▶ _Exercise_
Which lines run from the line with "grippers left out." through the line with "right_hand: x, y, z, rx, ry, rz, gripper" in the entries below? Print them exactly, both ends included, and nothing more.
**** Records to process ****
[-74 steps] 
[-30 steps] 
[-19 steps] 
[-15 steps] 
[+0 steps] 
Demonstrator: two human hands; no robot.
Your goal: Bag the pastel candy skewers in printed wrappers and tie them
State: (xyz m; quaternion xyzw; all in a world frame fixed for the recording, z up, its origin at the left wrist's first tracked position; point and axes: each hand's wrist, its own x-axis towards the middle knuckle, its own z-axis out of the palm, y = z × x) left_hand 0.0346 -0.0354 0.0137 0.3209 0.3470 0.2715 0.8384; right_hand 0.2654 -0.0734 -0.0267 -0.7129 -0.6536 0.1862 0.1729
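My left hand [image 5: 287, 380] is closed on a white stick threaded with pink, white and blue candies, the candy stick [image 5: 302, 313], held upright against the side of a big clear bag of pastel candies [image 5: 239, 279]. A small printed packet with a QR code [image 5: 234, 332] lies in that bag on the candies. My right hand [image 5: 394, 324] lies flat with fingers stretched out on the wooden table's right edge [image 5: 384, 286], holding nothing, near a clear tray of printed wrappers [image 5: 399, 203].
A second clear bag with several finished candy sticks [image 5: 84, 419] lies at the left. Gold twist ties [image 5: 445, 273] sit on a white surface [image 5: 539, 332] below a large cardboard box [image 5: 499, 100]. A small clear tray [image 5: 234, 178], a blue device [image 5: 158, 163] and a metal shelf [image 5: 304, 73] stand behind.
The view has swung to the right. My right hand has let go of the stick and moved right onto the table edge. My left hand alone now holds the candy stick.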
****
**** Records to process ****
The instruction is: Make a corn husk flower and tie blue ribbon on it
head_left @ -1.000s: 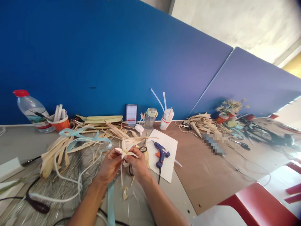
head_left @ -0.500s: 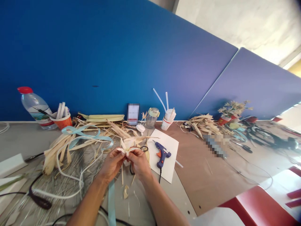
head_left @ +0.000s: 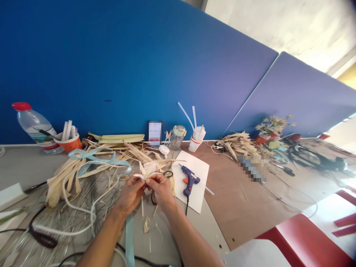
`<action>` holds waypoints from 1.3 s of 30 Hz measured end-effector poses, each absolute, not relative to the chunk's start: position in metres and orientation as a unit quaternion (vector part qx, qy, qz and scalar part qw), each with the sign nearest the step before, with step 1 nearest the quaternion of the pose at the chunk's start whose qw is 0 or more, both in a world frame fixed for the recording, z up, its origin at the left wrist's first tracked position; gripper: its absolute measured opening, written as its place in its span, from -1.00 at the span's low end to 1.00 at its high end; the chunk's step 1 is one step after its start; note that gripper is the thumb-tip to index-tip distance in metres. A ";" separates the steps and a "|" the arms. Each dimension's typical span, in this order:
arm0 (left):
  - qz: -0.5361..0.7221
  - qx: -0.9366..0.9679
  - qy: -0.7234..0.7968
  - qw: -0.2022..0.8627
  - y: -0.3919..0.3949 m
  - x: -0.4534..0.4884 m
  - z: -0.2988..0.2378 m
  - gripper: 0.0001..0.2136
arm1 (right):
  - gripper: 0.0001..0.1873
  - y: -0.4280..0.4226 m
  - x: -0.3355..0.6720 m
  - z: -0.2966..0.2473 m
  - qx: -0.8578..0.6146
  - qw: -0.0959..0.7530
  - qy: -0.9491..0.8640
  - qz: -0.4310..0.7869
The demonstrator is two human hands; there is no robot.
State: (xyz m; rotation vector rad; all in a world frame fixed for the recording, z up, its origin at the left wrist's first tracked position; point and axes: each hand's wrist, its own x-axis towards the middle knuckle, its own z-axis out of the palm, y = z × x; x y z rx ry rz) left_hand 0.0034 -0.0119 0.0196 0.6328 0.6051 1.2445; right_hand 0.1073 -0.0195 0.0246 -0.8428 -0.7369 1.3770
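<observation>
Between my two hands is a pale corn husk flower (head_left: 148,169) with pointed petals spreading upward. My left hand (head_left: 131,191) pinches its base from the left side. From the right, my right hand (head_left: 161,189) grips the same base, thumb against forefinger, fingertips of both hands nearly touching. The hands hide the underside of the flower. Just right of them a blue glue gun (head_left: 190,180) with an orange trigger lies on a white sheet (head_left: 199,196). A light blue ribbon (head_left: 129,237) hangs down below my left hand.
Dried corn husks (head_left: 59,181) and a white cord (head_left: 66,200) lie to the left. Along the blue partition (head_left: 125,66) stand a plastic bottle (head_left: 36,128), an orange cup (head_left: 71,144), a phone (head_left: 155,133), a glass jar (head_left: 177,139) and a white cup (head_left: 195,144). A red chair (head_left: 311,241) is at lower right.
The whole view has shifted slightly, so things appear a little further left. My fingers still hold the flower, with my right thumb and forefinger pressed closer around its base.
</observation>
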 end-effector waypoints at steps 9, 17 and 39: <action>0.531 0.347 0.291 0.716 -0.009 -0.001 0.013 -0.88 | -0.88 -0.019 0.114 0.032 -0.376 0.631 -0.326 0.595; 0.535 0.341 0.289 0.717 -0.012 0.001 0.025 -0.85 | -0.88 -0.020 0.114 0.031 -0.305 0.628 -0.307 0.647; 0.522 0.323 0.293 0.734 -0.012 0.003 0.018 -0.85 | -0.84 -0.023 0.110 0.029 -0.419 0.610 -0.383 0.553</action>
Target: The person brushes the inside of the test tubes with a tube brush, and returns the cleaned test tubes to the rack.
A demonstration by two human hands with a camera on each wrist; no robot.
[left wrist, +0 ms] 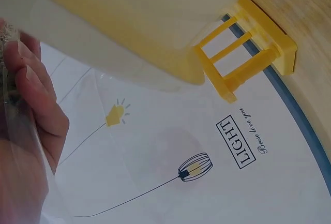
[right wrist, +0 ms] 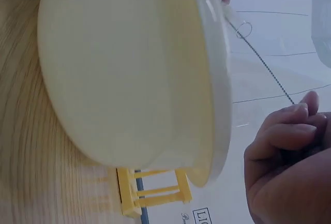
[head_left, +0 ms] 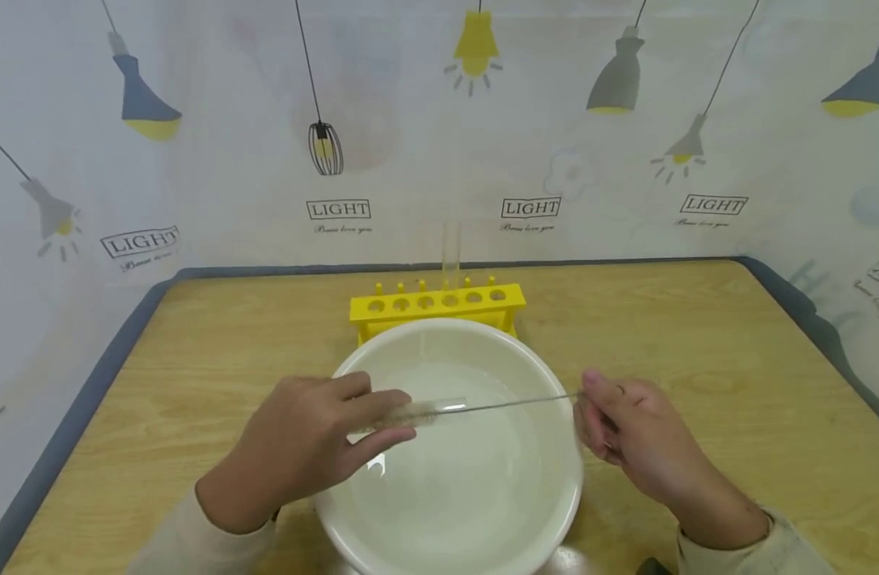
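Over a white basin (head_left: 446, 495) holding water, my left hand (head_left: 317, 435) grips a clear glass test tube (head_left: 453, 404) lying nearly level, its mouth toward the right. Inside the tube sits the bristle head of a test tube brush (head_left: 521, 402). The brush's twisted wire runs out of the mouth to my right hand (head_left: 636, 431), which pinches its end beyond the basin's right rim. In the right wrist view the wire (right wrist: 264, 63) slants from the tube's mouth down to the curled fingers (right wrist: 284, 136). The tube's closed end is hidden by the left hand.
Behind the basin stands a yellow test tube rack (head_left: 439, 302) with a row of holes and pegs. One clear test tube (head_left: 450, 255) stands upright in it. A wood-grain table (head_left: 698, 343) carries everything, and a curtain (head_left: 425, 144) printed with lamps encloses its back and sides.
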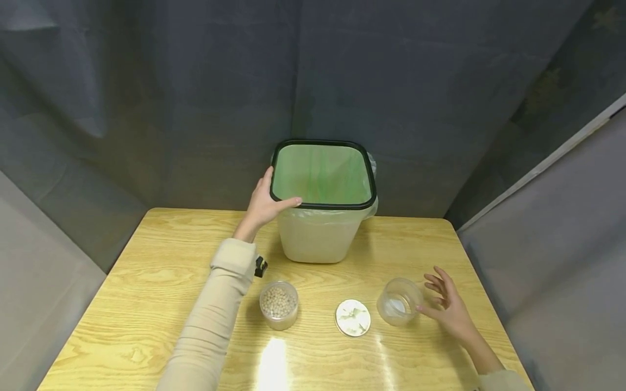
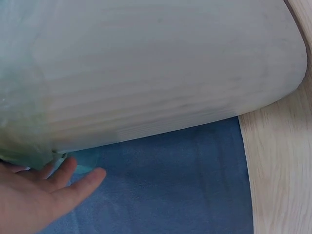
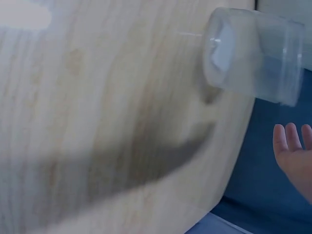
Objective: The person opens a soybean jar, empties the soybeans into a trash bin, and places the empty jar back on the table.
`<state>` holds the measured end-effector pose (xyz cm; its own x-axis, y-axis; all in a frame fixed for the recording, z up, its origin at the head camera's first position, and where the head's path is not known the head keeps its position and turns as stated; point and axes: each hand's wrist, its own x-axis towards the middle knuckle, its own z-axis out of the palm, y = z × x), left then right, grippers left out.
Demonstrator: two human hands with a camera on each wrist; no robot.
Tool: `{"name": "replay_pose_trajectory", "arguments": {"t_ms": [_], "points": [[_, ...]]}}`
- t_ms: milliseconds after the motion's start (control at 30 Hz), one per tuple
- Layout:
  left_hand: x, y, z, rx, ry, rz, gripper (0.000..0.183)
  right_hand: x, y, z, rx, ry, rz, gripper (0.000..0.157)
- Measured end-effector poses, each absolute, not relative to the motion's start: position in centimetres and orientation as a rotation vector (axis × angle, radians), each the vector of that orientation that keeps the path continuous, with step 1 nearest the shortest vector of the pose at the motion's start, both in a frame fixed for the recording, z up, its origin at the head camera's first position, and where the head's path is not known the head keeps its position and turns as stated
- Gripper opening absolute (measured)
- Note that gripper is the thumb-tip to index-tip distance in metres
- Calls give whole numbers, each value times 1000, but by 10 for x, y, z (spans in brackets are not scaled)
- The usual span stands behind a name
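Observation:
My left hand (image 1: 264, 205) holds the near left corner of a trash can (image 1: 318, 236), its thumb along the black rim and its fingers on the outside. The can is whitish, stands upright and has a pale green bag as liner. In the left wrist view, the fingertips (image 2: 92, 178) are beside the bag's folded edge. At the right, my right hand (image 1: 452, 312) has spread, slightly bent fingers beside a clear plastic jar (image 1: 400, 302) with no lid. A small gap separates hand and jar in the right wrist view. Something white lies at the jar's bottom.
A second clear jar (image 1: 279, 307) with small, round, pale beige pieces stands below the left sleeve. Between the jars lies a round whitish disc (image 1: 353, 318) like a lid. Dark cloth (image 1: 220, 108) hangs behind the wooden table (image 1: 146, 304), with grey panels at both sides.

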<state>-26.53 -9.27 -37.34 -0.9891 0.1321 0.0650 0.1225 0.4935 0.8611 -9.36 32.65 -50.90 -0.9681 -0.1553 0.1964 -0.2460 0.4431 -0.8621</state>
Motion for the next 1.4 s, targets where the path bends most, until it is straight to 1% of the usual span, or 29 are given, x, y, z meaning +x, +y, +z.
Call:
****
▶ _Written answer_
`<state>` holds the measured end-effector pose (xyz cm; its own x-axis, y-axis; all in a frame fixed for the recording, z up, its origin at the head camera's first position, and where the head's path is not known the head keeps its position and turns as stated; point and axes: each hand's wrist, its own x-axis towards the middle knuckle, its own z-axis out of the palm, y = z × x), left then right, grippers left out.
Demonstrator: two human hands with a camera on each wrist; no robot.
Tool: `{"name": "replay_pose_trajectory", "arguments": {"t_ms": [_], "points": [[_, ...]]}}`
- t_ms: milliseconds after the motion's start (control at 30 Hz), one per tuple
- Layout:
  left_hand: x, y, z, rx, ry, rz, gripper (0.000..0.183)
  right_hand: x, y, z, rx, ry, rz, gripper (0.000..0.157)

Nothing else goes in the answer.